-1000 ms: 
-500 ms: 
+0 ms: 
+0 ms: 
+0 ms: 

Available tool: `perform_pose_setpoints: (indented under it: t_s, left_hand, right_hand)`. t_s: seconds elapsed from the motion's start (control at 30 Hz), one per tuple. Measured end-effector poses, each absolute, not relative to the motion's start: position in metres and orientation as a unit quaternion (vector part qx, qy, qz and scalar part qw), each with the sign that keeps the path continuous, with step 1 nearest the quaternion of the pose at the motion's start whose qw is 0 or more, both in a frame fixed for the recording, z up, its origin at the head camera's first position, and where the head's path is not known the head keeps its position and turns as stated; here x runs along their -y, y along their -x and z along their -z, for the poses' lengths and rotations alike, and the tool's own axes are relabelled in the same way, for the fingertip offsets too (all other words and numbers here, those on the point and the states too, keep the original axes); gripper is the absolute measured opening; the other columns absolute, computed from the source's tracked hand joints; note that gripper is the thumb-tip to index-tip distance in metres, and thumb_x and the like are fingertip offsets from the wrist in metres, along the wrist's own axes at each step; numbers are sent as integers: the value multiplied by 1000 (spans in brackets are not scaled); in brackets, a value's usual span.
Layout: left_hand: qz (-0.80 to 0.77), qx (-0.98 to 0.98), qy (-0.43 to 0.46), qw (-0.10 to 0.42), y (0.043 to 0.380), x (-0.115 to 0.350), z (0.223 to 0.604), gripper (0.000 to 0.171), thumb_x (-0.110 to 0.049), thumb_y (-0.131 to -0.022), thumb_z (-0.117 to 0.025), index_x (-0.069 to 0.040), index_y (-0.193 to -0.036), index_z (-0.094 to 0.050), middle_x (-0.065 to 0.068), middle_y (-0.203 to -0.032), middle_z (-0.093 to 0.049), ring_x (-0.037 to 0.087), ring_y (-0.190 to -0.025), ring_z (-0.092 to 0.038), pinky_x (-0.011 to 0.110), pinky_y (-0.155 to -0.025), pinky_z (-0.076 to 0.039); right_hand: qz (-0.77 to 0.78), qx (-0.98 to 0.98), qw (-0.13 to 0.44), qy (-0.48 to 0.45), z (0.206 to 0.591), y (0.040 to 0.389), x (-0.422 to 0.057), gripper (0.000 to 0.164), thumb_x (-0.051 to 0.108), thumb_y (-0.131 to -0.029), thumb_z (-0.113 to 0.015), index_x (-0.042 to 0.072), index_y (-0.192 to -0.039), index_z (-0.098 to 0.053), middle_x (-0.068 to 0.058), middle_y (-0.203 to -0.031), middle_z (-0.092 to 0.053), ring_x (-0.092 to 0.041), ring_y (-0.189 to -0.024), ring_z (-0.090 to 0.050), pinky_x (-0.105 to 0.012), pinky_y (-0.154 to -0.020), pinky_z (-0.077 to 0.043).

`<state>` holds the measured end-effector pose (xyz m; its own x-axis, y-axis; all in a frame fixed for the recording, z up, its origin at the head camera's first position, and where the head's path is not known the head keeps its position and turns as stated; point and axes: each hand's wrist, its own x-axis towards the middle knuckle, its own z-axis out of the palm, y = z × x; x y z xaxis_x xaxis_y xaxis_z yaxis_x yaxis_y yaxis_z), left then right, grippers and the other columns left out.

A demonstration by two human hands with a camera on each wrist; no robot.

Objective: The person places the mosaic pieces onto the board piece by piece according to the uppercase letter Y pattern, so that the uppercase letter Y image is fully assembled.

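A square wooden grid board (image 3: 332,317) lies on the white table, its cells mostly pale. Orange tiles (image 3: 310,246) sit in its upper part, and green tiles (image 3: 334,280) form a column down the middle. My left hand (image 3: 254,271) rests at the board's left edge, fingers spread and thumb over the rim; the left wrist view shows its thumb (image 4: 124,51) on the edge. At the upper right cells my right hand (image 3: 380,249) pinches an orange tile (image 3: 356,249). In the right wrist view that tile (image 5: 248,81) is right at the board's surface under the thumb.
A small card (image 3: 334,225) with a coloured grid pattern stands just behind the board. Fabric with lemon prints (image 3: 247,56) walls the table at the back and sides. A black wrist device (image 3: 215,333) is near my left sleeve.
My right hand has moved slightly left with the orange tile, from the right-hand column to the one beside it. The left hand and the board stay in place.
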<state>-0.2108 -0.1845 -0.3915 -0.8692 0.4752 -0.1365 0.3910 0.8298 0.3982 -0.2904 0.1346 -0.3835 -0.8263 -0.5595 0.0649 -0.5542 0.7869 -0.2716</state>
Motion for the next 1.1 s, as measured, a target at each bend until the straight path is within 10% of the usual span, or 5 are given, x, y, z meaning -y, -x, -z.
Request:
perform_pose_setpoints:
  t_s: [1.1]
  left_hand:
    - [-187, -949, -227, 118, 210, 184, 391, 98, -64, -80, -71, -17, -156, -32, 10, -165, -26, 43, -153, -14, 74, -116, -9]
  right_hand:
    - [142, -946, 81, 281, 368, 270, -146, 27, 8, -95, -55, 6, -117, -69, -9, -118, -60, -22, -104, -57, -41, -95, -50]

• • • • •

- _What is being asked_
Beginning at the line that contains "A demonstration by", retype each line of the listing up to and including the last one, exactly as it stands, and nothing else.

- _Task result_
A demonstration by two human hands with a camera on each wrist; no robot.

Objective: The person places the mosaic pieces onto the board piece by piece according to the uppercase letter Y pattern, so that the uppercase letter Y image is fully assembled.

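A square wooden grid board (image 3: 332,317) lies on the white table, its cells mostly pale. Orange tiles (image 3: 310,246) sit in its upper part, and green tiles (image 3: 334,280) form a column down the middle. My left hand (image 3: 254,271) rests at the board's left edge, fingers spread and thumb over the rim; the left wrist view shows its thumb (image 4: 124,51) on the edge. At the upper right cells my right hand (image 3: 380,249) pinches an orange tile (image 3: 356,249). In the right wrist view that tile (image 5: 248,81) is right at the board's surface under the thumb.
A small card (image 3: 334,225) with a coloured grid pattern stands just behind the board. Fabric with lemon prints (image 3: 247,56) walls the table at the back and sides. A black wrist device (image 3: 215,333) is near my left sleeve.
My right hand has moved slightly left with the orange tile, from the right-hand column to the one beside it. The left hand and the board stay in place.
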<state>-0.2108 -0.1845 -0.3915 -0.8692 0.4752 -0.1365 0.3910 0.8298 0.3982 -0.2904 0.1346 -0.3835 -0.8263 -0.5595 0.0649 -0.5542 0.7869 -0.2716</state>
Motion for the next 1.1 s, as measured, a target at each bend until the straight path is within 10% of the usual span, or 5 are given, x, y, z meaning -y, -x, -z.
Request:
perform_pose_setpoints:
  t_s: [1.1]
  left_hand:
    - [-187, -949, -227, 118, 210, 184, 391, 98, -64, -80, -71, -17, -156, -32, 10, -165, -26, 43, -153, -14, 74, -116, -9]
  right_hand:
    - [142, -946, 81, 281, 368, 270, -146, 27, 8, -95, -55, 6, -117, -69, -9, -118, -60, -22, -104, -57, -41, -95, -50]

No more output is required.